WHAT THIS TASK INVOLVES -> Retype the whole listing that follows so that it matches the original exactly.

SUPPLIED MATERIAL ->
---*---
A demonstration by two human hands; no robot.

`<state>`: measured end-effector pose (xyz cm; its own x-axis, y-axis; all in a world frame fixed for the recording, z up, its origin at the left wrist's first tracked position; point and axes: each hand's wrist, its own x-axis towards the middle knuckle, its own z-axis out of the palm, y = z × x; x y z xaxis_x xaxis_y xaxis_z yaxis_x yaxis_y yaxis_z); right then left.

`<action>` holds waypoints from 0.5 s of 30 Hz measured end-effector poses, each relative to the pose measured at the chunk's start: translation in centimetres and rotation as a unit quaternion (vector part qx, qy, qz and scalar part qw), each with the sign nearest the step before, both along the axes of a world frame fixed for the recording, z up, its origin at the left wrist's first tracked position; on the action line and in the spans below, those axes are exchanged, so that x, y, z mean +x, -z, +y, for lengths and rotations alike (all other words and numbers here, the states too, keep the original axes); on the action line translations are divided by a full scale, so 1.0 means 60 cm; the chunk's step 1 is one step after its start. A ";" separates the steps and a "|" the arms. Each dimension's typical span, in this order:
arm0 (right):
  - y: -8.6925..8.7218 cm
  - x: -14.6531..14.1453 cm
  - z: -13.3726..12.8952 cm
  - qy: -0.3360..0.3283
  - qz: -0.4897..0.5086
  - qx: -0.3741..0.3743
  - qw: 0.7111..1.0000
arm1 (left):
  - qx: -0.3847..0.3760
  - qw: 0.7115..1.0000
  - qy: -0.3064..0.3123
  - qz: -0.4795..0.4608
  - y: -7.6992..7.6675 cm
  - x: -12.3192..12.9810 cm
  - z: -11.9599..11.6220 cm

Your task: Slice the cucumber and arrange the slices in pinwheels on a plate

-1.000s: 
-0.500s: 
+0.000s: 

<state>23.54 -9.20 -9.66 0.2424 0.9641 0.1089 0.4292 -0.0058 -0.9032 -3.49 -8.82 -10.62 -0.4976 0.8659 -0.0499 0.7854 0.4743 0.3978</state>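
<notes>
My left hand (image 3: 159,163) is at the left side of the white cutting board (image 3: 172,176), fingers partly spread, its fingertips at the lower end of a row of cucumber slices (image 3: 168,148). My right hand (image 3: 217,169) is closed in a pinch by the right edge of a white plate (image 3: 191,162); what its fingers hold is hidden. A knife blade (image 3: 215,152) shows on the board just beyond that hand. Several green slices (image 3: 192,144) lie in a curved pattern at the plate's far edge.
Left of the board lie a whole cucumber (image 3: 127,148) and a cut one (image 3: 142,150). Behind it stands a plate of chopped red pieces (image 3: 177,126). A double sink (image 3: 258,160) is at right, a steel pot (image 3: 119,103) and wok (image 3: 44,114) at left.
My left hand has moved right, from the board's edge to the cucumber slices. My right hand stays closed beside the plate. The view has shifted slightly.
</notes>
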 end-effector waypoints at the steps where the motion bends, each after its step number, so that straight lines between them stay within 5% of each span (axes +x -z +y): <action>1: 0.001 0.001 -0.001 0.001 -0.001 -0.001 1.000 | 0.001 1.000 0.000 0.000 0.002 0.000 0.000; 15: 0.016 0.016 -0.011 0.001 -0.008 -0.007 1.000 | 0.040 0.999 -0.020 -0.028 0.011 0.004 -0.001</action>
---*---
FINISHED EXERCISE ->
A demonstration by two human hands; no robot.

`<state>`: measured end-effector pose (xyz cm; its own x-axis, y-axis; all in a world frame fixed for the recording, z up, its origin at the left wrist's first tracked position; point and axes: each hand's wrist, its own x-axis towards the middle knuckle, its own z-axis out of the palm, y = z × x; x y z xaxis_x xaxis_y xaxis_z yaxis_x yaxis_y yaxis_z); right then left.

`<action>` holds waypoints from 0.5 s of 30 Hz measured end-effector poses, each relative to the pose measured at the chunk's start: translation in centimetres and rotation as a unit quaternion (vector part qx, qy, qz and scalar part qw), each with the sign nearest the step before, both along the axes of a world frame fixed for the recording, z up, its origin at the left wrist's first tracked position; on the action line and in the spans below, those axes are exchanged, so that x, y, z mean +x, -z, +y, for lengths and rotations alike (all other words and numbers here, the states too, keep the original axes); on the action line translations are divided by a full scale, so 1.0 means 60 cm; the chunk's step 1 is one step after its start. A ";" separates the steps and a "|" the arms. Each dimension's typical span, in this order:
arm0 (right):
  - y: -8.6925..8.7218 cm
  - x: -14.6531..14.1453 cm
  - z: -13.3726..12.8952 cm
  - qy: -0.3360..0.3283
  - qz: -0.4897..0.5086
  - qx: -0.3741..0.3743
  - qw: 0.7111..1.0000
arm1 (left):
  - qx: -0.3847..0.3760
  - qw: 0.7115..1.0000
  - qy: -0.3064..0.3123
  - qz: -0.4795..0.4608
  - y: -7.6992..7.6675 cm
  - x: -12.3192..12.9810 cm
  - z: -11.9599..11.6220 cm

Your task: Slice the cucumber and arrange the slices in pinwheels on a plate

-1.000s: 
-0.500s: 
+0.000s: 

<state>23.54 -9.20 -9.66 0.2424 0.9641 0.1089 0.4292 -0.0058 -0.9032 -3.49 -8.82 -10.62 -0.4976 0.8659 -0.0499 0.7854 0.4743 0.3978</state>
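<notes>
My left hand (image 3: 159,163) is at the left side of the white cutting board (image 3: 172,176), fingers partly spread, its fingertips at the lower end of a row of cucumber slices (image 3: 168,148). My right hand (image 3: 217,169) is closed in a pinch by the right edge of a white plate (image 3: 191,162); what its fingers hold is hidden. A knife blade (image 3: 215,152) shows on the board just beyond that hand. Several green slices (image 3: 192,144) lie in a curved pattern at the plate's far edge.
Left of the board lie a whole cucumber (image 3: 127,148) and a cut one (image 3: 142,150). Behind it stands a plate of chopped red pieces (image 3: 177,126). A double sink (image 3: 258,160) is at right, a steel pot (image 3: 119,103) and wok (image 3: 44,114) at left.
My left hand has moved right, from the board's edge to the cucumber slices. My right hand stays closed beside the plate. The view has shifted slightly.
</notes>
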 end-effector waypoints at the steps where the motion bends, each after its step number, so that straight lines between them stay within 5% of each span (axes +x -z +y): <action>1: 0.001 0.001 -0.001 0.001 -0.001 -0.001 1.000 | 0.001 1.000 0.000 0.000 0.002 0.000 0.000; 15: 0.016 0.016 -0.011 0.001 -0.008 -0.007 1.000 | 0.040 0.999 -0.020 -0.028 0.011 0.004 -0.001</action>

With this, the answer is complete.